On Jul 22, 2008, at 9:26 PM, Susan Maneck wrote:
>> I'm curious. What do you see wrong with this, is it that the
>> im****tant link
>> is absent or that it will never be found?
>
> It is not even clear what Abdu'l-Baha meant by a 'missing link. ' Our
> evolution is a series of links.
>
> warmest, Susan
The quote said --
"The lost link of Darwinian theory is itself a proof that man is not
an animal. How is it possible to have all the links present and that
im****tant link absent? Its absence is an indication that man has never
been an animal. It will never be found."
(Abdu'l-Baha, The Promulgation of Universal Peace, p. 359)
So it seems the Master was referring to the "lost link of the Darwinian
Theory". Was there no such thing as the "lost link"?
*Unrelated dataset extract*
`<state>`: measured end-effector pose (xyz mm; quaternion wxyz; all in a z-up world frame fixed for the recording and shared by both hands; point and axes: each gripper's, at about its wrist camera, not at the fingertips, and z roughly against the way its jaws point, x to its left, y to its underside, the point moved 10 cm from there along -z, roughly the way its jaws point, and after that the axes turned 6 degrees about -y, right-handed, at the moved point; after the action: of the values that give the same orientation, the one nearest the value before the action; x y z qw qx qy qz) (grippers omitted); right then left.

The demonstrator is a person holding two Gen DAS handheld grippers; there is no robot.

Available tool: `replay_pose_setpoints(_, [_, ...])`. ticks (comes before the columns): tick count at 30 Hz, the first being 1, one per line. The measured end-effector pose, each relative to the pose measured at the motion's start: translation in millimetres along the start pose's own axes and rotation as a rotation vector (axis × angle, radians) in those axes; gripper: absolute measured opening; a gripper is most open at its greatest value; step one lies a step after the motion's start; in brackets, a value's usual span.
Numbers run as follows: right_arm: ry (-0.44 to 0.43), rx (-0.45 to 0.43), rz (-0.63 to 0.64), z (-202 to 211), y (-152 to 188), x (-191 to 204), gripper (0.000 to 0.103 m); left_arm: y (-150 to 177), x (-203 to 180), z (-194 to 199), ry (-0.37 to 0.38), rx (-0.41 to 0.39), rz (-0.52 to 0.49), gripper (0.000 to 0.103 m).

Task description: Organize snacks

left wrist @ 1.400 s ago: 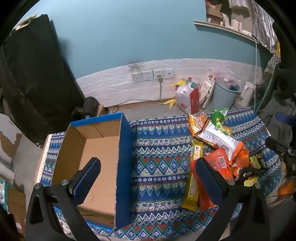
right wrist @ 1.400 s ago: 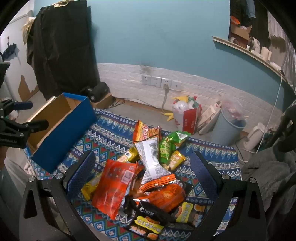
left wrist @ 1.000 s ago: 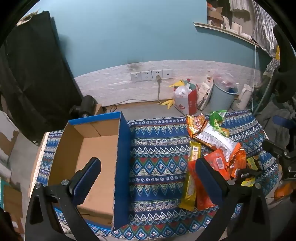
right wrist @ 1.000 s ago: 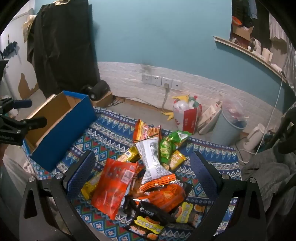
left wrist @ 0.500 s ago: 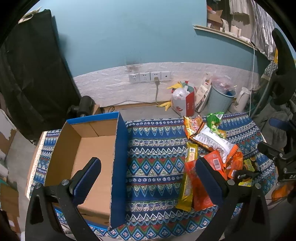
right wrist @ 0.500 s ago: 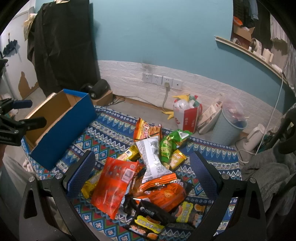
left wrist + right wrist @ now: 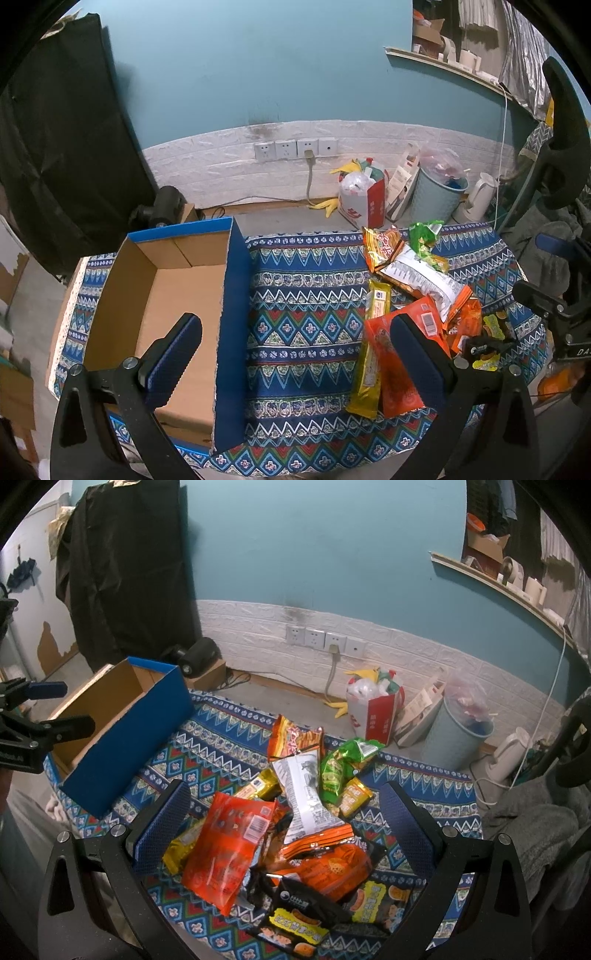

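We hold our left gripper above the patterned blue cloth, its two blue-padded fingers spread wide with nothing between them. Under and beyond its left finger sits the cardboard box with blue outer walls, open at the top and bare inside. Around and past its right finger lies the snack heap: a long yellow bar packet lies just beside a flat orange-red packet, and a white-and-grey packet lies farther out. Our right gripper hangs directly over that heap, fingers likewise wide apart and gripping nothing. Between its fingers we see the orange-red packet toward the left finger, the white-and-grey packet in the middle, a green packet and an orange chip bag farther ahead, and a black-and-yellow packet closest to us. The blue box stands well off to its left on the same cloth. Beyond the table, a red-and-white bag and a pale blue bin stand against the wall.
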<state>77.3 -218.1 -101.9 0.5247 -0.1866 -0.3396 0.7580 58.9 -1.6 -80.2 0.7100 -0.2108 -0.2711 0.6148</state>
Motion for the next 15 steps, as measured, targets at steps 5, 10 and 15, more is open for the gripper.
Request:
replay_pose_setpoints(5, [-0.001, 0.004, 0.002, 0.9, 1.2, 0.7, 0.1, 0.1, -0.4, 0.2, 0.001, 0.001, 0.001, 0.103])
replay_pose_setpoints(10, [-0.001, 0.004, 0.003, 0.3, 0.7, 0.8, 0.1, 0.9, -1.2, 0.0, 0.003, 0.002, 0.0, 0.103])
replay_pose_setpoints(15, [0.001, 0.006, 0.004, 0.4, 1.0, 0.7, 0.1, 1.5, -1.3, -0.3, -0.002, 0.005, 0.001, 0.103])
My understanding is that we are created a distinctly human even if our
shape has changed from what may have appeared as a lower specie to what
we are now.
"The first answer to this argument is the fact that the animal having
preceded man is not a proof of the evolution, change and alteration of
the species, nor that man was raised from the animal world to the human
world. For while the individual appearance of these different beings is
certain, it is possible that man came into existence after the animal.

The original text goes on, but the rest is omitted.